#### [WORK ITEM]
State how many lines of the data contain the word "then", and write nothing besides the number.

----- SUPPLIED DATA

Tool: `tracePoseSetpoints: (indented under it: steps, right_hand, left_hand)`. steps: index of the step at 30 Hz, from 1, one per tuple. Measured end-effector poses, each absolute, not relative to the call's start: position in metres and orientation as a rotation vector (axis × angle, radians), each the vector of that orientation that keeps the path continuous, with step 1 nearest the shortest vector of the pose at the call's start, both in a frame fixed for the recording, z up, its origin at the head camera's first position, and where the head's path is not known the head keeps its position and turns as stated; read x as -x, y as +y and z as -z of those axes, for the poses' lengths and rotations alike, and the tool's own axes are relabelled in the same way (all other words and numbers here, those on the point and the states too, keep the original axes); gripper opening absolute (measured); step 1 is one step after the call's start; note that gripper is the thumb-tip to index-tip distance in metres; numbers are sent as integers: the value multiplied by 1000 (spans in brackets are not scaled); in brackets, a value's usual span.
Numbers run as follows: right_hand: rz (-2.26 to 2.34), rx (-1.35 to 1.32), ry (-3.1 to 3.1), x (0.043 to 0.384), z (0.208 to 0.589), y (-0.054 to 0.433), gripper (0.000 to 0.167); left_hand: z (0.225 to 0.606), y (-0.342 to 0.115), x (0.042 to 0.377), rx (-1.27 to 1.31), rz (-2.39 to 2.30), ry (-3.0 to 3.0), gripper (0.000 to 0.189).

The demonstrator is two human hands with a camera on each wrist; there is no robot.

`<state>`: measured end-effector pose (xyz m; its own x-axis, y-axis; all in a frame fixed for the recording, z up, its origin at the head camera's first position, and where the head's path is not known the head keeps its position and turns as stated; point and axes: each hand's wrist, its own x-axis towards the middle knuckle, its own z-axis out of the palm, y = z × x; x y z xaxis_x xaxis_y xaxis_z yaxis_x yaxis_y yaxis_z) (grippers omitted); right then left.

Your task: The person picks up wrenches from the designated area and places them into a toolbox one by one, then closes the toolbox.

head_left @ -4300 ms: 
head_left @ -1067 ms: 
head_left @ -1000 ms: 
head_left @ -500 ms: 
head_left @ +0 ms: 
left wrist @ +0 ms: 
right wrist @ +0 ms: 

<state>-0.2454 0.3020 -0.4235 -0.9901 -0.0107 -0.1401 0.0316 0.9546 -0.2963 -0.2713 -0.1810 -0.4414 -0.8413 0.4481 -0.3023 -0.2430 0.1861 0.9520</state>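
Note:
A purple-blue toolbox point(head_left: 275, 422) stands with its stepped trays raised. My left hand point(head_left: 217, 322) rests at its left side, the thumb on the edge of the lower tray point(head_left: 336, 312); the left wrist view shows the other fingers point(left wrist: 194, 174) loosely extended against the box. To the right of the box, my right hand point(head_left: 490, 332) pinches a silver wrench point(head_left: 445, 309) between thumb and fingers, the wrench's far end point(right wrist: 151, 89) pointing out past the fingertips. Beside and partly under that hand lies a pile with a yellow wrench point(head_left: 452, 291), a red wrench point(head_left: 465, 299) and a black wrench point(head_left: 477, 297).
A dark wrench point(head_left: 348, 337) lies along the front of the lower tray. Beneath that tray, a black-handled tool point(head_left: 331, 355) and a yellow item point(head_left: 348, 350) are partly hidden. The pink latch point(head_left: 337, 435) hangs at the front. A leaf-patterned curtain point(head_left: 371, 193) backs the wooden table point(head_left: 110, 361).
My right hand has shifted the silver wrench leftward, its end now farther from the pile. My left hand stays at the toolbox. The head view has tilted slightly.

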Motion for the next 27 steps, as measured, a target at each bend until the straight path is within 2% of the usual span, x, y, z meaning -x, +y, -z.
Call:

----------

#### [SOLUTION FOR THIS PROBLEM]
2